Americans overwhelmingly agree government mishandling border crisis, survey data shows

While many Americans agree that the federal government is doing a bad job handling the increasing influx of migrants, not all agree on how to solve the problem.

(CN) — As presidential primaries draw near, the U.S. government’s handling of the ever-growing influx of migrants crossing the southern border may be the biggest issue of the 2024 general election. And although Americans differ on how the issue should be solved, nearly all agree that more has to be done, according to the Pew Research Center.

A report published by the center on Thursday found that 80% of more than 5,000 adult citizens surveyed believe the federal government is not handling the influx well. 

“It's really hard for me to imagine that between now and election day, that immigration is not going to be salient,” said Francisco Pedraza, a political science professor at Arizona State University, in an interview with Courthouse News. “Candidates aren’t gonna be able to ignore it.”

While most agree that the issue exists, Americans are far from agreement on how it should be solved. Of nine policy proposals included in the survey, not one received a majority support from both Democrats and Republicans.

Democrats and those who lean left were more likely to support solutions like creating more legal immigration opportunities and letting migrants work while they await a decision on their asylum applications. Republicans and those who lean right were more likely to support increasing deportations and a substantial expansion of the border wall. 

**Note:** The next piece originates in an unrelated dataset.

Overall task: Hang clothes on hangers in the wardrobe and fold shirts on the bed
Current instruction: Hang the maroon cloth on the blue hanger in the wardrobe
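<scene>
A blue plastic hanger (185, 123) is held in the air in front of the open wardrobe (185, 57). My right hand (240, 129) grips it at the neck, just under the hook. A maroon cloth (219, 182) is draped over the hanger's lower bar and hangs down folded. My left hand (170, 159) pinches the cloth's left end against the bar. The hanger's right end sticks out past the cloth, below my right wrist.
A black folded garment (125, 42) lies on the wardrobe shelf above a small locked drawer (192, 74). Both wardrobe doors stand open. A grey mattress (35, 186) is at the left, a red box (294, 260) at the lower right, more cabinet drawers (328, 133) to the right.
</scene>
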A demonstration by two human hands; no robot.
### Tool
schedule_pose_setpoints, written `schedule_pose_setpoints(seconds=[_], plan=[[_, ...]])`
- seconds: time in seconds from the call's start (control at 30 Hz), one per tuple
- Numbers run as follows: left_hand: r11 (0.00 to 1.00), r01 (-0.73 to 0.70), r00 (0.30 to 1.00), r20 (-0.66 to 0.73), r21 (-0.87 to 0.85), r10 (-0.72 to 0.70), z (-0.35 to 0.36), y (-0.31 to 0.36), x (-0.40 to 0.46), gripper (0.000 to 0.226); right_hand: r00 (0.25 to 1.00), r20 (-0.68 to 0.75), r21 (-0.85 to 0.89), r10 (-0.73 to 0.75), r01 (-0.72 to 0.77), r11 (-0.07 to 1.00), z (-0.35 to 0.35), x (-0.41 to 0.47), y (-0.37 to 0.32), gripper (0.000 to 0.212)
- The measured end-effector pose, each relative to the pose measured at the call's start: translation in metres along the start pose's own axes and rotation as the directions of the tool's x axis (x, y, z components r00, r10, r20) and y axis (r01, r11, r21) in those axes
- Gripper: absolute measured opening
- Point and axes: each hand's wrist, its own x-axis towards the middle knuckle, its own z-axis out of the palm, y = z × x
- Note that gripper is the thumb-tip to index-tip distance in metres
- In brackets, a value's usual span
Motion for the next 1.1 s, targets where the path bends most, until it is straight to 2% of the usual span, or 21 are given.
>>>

But Pedraza said the issue often confounds party lines. For example, conservative business owners might support a more open border because they rely on migrant workers, while liberals might see the influx of migrants as overwhelming to social services and government resources, and therefore prefer tighter border security. 

Three proposals garnered more than 50% support from survey respondents: increasing the number of immigration judges to accelerate the asylum process, creating more opportunities to legally immigrate and increasing deportations of those who are in the country illegally. 

Despite majority agreement on certain solutions, Pedraza said, partisan polarization has kept policymakers from making any meaningful change. 

“There’s no hope of comprehensive immigration reform. It’s just not gonna happen,” he said.

Last week, U.S. Senate Republicans blocked a bipartisan border security bill supported by Joe Biden. Democrats accused Republicans of bending to the political will of former President Donald Trump at the expense of a solution. GOP leader Mitch McConnell of Kentucky told fellow lawmakers that he doesn’t want to undermine Trump’s campaign by solving the issue too soon. 

Meanwhile Biden has grown increasingly strict on border issues, threatening in January to “shut down the border when it becomes overwhelmed.” Deportations under the Biden administration have nearly doubled over the last year, recording more than 142,000 deportations in fiscal year 2023. Nearly 18,000 of those deported were parents and children traveling together, surpassing the 14,400 migrant family members deported under Trump in 2020. 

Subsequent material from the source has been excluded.